:: THE PROBLEM ::
Among the lines below, restate word for word only those from the line with "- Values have" through the line with "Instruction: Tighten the", with both end lines kept.
------------------------------
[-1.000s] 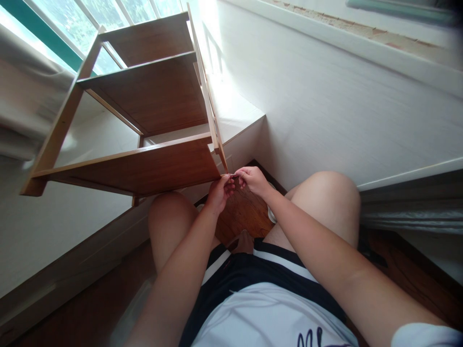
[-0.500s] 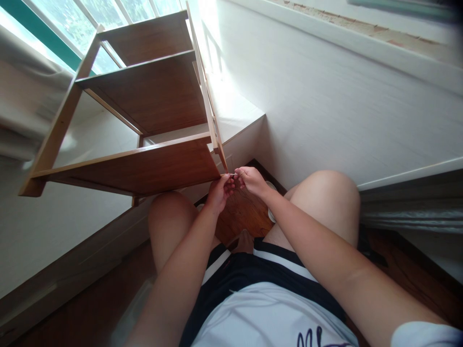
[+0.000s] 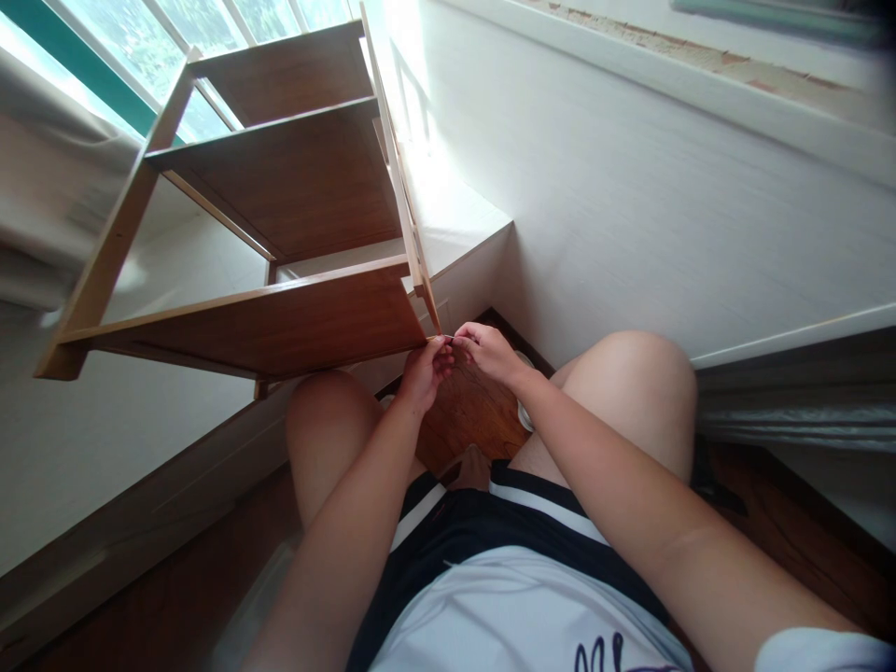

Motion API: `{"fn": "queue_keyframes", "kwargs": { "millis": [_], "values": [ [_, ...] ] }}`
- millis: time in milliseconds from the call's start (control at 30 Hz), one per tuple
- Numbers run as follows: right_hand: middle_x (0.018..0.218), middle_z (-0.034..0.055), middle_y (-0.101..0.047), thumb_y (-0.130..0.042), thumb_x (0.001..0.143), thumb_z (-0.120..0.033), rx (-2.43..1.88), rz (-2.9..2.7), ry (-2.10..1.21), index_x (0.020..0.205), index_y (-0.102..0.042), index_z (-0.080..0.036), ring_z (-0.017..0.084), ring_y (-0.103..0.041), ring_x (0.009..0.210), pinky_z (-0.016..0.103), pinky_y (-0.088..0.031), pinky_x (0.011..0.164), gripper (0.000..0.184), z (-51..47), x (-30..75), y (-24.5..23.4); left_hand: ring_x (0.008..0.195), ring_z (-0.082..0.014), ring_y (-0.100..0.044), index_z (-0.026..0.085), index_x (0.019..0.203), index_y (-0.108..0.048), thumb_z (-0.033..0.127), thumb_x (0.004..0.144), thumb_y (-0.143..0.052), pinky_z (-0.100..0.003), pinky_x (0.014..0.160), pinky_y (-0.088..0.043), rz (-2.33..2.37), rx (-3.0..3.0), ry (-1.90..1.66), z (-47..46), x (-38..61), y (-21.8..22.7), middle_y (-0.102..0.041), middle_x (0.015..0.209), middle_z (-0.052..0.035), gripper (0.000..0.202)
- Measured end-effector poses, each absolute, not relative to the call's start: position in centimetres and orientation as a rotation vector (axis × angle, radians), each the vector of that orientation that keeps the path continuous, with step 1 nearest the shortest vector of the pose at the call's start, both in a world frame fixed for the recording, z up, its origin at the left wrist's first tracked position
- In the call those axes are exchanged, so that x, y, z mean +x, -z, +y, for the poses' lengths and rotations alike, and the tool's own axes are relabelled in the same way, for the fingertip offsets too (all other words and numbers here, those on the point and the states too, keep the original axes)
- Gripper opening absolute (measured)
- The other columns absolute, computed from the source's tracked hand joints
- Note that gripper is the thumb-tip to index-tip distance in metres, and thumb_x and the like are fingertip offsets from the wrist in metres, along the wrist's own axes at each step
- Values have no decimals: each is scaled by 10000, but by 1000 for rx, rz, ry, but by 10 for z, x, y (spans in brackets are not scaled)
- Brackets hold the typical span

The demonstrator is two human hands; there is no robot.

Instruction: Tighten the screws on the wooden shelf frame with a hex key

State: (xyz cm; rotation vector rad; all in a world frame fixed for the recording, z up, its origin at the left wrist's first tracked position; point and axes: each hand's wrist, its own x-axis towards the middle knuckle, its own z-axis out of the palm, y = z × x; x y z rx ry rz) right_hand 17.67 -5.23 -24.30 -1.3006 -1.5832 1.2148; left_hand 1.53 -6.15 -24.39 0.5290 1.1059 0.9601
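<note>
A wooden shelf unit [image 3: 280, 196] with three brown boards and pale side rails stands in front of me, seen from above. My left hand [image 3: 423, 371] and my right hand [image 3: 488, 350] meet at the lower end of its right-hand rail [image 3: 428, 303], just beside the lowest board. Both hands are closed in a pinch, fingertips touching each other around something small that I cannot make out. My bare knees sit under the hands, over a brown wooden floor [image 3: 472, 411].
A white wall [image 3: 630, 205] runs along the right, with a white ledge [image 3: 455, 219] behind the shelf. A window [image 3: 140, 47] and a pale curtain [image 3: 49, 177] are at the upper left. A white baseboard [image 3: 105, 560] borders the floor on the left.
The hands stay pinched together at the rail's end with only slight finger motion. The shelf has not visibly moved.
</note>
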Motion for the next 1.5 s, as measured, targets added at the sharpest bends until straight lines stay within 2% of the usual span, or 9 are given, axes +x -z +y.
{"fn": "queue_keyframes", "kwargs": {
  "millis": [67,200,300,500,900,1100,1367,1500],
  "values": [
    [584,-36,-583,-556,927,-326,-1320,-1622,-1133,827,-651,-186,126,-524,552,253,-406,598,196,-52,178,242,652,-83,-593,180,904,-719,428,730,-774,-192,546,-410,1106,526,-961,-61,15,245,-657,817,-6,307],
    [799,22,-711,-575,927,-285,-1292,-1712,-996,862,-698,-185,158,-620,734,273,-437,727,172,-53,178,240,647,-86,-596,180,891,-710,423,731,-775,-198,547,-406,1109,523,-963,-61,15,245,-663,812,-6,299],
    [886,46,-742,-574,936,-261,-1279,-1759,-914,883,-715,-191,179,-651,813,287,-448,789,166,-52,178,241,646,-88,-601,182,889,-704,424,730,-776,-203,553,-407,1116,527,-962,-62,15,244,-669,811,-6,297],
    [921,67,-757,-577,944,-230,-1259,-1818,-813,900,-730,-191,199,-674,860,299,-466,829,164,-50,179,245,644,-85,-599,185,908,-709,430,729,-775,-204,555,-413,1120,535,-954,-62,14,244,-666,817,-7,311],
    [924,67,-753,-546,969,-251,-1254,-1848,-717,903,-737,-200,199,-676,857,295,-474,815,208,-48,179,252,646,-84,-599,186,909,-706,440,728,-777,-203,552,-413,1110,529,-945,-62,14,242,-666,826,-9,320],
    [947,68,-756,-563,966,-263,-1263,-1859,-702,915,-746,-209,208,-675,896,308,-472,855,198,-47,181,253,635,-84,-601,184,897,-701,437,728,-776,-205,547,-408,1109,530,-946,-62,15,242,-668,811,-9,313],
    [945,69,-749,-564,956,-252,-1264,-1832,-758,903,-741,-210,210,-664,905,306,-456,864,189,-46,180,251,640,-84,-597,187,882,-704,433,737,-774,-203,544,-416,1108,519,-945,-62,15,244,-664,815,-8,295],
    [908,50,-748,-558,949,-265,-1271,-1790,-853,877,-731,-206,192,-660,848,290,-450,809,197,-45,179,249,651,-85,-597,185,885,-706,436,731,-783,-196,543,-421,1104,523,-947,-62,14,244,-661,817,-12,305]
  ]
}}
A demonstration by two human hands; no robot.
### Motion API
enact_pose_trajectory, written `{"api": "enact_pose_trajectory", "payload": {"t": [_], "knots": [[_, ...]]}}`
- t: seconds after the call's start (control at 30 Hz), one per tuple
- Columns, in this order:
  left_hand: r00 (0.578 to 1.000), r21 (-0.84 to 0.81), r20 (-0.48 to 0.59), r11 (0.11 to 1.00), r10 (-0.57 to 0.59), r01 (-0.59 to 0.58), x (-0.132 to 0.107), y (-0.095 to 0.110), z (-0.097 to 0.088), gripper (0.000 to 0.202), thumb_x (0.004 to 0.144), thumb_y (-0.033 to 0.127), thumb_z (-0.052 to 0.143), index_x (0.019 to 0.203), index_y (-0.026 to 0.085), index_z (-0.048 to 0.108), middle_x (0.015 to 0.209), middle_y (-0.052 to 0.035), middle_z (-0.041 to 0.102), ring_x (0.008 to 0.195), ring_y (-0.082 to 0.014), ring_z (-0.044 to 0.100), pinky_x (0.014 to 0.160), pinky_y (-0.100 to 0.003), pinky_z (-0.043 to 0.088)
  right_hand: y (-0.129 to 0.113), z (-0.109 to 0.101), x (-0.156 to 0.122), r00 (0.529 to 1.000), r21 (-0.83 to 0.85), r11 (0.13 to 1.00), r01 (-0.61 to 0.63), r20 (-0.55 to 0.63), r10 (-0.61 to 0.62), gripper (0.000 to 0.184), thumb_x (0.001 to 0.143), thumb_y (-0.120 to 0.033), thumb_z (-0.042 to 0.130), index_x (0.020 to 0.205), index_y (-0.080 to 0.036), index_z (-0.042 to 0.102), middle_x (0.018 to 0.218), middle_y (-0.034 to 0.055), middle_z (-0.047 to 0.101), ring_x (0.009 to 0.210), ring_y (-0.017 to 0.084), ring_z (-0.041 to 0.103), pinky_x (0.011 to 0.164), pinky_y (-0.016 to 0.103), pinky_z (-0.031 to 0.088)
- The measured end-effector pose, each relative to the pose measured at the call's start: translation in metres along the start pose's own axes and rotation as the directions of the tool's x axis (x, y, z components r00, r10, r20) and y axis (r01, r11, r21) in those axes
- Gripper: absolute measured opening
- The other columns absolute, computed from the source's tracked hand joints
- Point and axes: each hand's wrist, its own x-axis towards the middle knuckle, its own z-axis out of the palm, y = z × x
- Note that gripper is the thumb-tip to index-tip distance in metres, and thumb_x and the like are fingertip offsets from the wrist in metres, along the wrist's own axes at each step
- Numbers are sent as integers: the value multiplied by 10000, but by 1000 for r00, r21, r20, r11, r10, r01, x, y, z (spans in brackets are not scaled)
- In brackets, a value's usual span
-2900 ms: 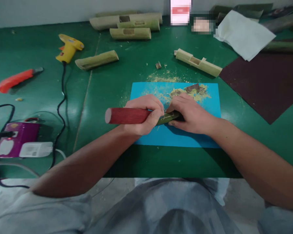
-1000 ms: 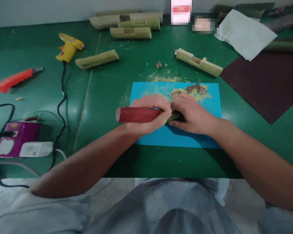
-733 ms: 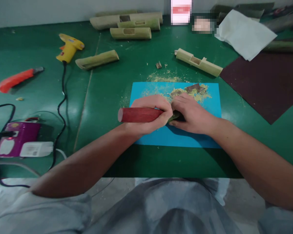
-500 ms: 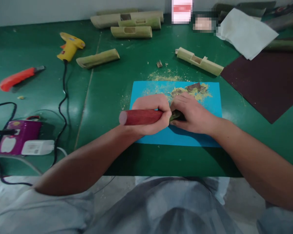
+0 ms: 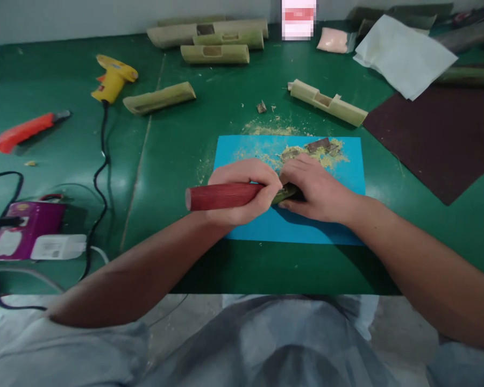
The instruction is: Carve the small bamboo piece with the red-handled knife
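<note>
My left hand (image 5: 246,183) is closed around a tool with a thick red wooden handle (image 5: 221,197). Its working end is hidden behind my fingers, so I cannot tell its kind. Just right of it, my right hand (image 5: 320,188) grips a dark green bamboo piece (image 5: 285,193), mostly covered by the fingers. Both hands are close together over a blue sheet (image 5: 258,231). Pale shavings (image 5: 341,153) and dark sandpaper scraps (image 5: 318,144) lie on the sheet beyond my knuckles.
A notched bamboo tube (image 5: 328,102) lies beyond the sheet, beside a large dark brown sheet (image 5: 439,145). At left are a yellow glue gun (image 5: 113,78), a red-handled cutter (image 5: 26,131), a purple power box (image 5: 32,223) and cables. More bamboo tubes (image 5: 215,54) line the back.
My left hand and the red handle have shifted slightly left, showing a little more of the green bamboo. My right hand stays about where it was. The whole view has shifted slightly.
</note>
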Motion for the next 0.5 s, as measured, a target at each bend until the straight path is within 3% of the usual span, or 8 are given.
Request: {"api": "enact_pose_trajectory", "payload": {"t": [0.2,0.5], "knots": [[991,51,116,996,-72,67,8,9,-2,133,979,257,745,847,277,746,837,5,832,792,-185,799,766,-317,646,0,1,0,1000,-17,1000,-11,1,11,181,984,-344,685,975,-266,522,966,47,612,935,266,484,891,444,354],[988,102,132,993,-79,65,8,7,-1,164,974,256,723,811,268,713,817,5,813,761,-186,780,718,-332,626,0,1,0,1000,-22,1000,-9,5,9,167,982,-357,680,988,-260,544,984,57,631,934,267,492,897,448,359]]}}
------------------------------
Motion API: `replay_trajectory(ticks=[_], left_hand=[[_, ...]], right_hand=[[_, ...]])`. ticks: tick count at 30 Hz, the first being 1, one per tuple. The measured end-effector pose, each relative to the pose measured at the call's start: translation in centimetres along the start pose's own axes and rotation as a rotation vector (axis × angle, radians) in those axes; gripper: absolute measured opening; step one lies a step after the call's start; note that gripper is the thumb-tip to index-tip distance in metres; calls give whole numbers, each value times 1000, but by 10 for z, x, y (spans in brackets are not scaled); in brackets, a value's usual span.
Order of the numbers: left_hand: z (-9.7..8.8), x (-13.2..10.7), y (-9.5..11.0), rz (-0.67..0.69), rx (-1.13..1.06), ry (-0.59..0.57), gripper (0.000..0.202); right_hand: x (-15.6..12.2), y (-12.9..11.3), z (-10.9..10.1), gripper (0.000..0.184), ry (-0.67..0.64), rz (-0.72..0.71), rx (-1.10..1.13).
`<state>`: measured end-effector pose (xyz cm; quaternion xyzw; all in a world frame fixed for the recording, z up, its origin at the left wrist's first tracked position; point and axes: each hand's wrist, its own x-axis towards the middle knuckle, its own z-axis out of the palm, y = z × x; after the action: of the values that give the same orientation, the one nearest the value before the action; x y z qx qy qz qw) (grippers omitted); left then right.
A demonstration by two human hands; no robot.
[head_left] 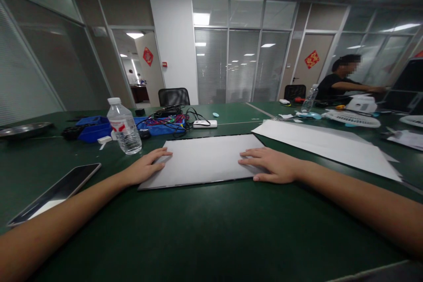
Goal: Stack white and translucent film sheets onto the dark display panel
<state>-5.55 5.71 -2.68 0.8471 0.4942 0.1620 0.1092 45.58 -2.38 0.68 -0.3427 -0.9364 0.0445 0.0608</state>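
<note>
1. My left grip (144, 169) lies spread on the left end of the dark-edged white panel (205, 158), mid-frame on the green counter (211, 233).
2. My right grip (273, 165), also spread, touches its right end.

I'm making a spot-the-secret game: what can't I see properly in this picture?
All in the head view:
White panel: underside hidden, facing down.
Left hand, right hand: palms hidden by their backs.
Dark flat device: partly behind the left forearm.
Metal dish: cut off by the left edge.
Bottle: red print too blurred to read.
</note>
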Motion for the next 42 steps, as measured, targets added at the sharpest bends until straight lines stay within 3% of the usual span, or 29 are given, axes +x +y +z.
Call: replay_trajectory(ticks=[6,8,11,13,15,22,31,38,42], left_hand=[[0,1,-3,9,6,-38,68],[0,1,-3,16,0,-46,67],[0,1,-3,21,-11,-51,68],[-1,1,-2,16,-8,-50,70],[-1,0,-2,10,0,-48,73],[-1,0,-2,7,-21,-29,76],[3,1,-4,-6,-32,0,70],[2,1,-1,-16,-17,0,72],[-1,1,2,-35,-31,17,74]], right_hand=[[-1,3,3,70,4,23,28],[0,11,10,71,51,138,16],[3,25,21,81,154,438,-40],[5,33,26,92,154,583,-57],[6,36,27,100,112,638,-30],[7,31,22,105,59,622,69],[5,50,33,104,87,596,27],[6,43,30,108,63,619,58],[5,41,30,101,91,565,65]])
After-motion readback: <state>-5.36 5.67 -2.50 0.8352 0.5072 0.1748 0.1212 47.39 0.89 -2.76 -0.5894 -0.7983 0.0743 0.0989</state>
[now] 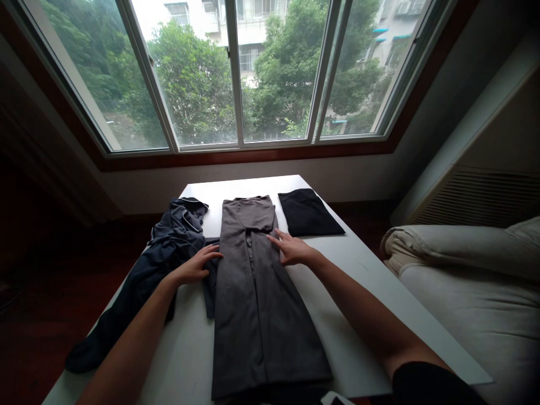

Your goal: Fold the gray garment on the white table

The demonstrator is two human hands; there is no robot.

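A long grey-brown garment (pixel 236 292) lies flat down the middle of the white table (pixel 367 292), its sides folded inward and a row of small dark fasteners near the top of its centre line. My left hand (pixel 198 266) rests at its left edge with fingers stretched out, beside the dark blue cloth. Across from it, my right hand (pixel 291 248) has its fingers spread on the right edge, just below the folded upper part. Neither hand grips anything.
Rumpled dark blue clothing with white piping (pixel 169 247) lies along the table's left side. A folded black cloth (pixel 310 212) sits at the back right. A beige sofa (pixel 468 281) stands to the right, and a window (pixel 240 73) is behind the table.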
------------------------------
:: EXPECTED ANSWER ::
- Values have no decimals: each is scaled by 10000, but by 1000 for rx, rz, ry, but by 10 for z, x, y (spans in brackets are not scaled)
- Brackets hold the typical span

The demonstrator is two human hands; there is no robot.

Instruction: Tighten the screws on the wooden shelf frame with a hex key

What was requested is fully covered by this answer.